Compound 1 inhibits cellular AF9/ENL-DOT1L/AF4/AFF4 interactions
Cell-based assays were used to characterize biological activities of compound 1 in MLL-r leukemia cell lines Molm-13 and MV4-11 harboring MLL-AF9 and MLL-AF4 fusions, respectively. Compound 3, which is inactive for these PPIs, was included as a negative control.

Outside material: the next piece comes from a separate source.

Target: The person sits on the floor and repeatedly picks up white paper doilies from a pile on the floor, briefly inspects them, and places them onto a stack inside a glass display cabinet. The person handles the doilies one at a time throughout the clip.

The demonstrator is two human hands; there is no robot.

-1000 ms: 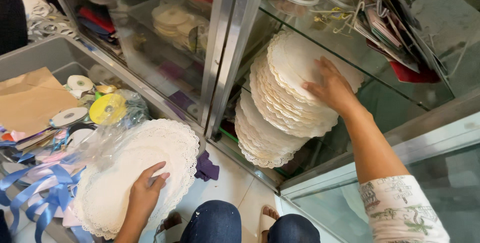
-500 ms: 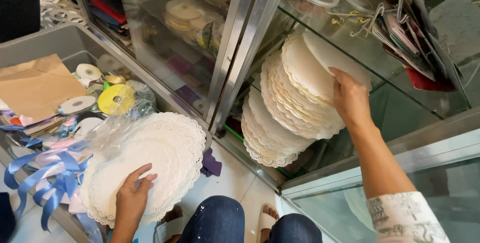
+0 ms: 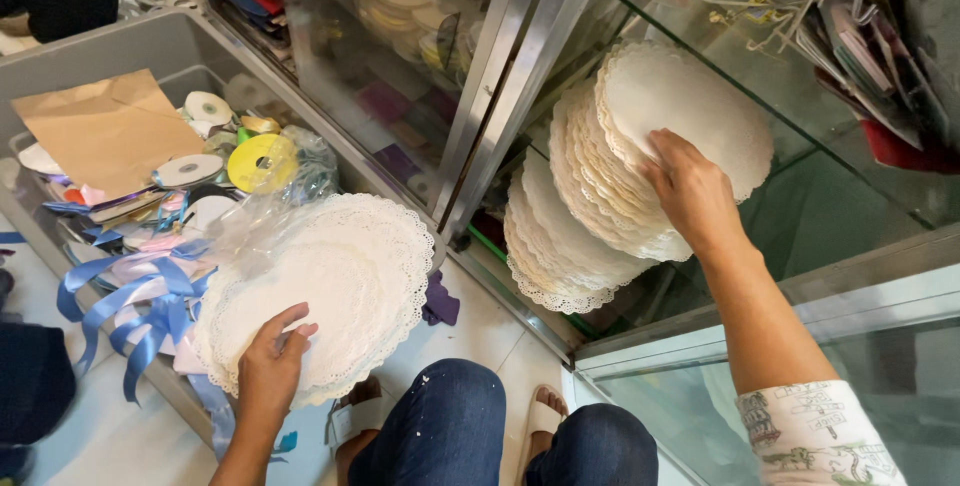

Co-immunoprecipitation using an antibody against N-terminal MLL shows treatment of Molm-13 cells with compound 1 inhibited the PPIs between MLL-AF9 and DOT1L or AF4, resulting in dose-dependent decrease of MLL-AF9-bound DOT1L and AF4 (Figure 3A). These results indicate compound 1 is cell permeable and can disrupt the AF9-DOT1L or -AF4 interaction in cells. Next, we investigated how compound 1 affects these transcription cofactors in the nucleus, where they regulate gene expression. As shown in Figure 3B, while the nuclear levels of MLL-AF9 seem unaffected, treatment of Molm-13 cells with 1 significantly reduced DOT1L and its products H3K79-Me2 and H3K79-Me1 in a dose-dependent manner. ENL and AFF4 were also significantly decreased. Inactive compound 3 did not change these protein levels in the nucleus. DOT1L inhibitor EPZ4777  reduced the methylation levels of H3K79, but not other proteins (Figure 3B). In addition, the cytoplasmic levels of these proteins were not significantly affected by the treatment of compound 1 (Figure S4), except for ENL at 15 μM of Cpd-1. These results support due to its ability to disrupt the AF9-DOT1L interaction, compound 1 can decrease MLL-AF9-mediated recruitment of DOT1L into the chromatin, which caused reduced H3K79 methylation. In this regard, despite lack of activity against DOT1L, compound 1 can mimic EPZ4777 to reduce H3K79 methylation. Additionally, because of its ability to disrupt the AF9/ENL-AF4/AFF4 interactions, compound 1 inhibited MLL-AF9 mediated recruitment of SEC, as evidenced by significantly reduced ENL and AFF4, two essential members of SEC.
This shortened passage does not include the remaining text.